Lorsque la question d'un possible retrait de candidature au profit d'un autre candidat de gauche au sein de la circonscription est sur la table, la réponse est sans équivoque. "Si on parle de rassemblement [à gauche, ndlr], j'espère bien que l'ensemble des candidats sont prêts à se dire qu'ils peuvent se retirer au profit de leur camarade. Sinon, ça paraît mal engagé. Donc oui, on peut se retirer dans le cadre de négociations globales sur le Rhône et à l'échelle du pays".


POUR ALLER PLUS LOIN

Aux législatives à Lyon, la gauche peut nourrir des espoirs

A Lyon et dans le Rhône, la gauche peut nourrir des espoirs. Elle qui part presque de rien à Lyon et dans le Rhône au niveau des députés. Pour rappel, sur les 14 députés sortants du Rhône, 11 sont de la majorité présidentielle (En Marche ou Modem), 2 sont LR et un seul est écologiste (Hubert Julien-Laferrière dans le 2e circonscription). Et encore, Julien-Laferrière avait été élu au Palais Bourbon en 2017 avec l'étiquette LREM avant de quitter le parti présidentiel pendant le mandat.

Au 1er tour de la présidentielle, Jean-Luc Mélenchon est arrivé en tête dans 6 circonscriptions législatives sur 14 dans le département du Rhône, dont 3 sur 4 à Lyon, et très largement sur celle de Villeurbanne.

Mélenchon a cartonné à Lyon, à Villeurbanne et dans l'est lyonnais

Dans notre carte interactive (à retrouver ci-dessous), on voit notamment que Mélenchon arrive en tête dans 3 circonscriptions sur 4 de Lyon, la 1ère (avec 31,5% des voix), la 2e (34%) et la 3e (35,6%) du Rhône. Dans la 1ère et la 3e circonscription, ce sont des députés LREM sortants. Mélenchon est aussi largement en tête dans les 6e (37,9%), 7e (37,5%), et 14e circonscriptions (40,2%), des "circo" où ce sont tous des députés LREM sortants.

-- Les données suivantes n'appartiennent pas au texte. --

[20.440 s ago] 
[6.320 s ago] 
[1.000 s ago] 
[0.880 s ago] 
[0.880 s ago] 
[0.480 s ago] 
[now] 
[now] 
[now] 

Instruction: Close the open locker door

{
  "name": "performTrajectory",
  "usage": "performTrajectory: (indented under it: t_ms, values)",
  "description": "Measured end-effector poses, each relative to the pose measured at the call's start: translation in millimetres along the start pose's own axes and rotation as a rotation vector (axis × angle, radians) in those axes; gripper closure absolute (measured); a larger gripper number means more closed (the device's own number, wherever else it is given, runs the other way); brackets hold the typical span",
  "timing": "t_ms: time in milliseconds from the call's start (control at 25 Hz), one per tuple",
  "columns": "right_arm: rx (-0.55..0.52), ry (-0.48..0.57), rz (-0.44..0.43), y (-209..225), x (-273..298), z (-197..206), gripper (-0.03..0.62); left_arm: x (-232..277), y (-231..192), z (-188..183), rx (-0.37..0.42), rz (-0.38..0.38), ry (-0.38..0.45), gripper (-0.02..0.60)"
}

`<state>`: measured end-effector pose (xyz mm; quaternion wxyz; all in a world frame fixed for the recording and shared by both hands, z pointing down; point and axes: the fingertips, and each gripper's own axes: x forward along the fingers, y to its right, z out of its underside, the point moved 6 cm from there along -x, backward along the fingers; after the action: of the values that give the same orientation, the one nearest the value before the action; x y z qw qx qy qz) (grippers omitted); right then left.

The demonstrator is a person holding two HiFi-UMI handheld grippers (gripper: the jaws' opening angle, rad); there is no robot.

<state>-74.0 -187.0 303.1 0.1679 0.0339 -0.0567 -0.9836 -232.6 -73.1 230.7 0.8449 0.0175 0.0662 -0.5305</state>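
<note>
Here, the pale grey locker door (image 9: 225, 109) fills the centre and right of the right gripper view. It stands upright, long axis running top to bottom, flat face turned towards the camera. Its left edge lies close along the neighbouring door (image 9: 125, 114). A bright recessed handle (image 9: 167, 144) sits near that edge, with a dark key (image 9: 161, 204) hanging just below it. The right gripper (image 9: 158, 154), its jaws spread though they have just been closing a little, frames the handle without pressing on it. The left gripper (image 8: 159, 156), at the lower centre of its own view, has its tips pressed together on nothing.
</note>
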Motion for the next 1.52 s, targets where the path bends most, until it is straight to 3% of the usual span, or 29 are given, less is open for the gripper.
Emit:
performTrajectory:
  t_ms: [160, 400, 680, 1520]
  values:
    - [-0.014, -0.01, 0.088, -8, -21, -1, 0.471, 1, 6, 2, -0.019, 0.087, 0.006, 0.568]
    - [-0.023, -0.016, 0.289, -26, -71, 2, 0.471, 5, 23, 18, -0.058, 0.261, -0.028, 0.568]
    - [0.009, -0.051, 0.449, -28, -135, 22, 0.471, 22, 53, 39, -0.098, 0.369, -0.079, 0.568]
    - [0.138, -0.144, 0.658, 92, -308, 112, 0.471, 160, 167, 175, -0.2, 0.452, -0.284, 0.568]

Toutefois, cette photographie à l'instant t, issue des résultats du 1er tour de la présidentielle, ne préfigure pas ce qui se passera dans les urnes lors du 1er tour des législatives, dans 2 mois (le dimanche 12 juin). Les alliances, la participation, la campagne et tant d'autres choses peuvent (et vont entrer) en ligne de compte. La participation, par exemple, est toujours plus faible aux législatives, avec une démobilisation (souvent) plus forte des électeurs dont leur candidat a été battu à la présidentielle. Mais cette photographie offre des perspectives aussi, dans les alliances comme dans les conquêtes possibles.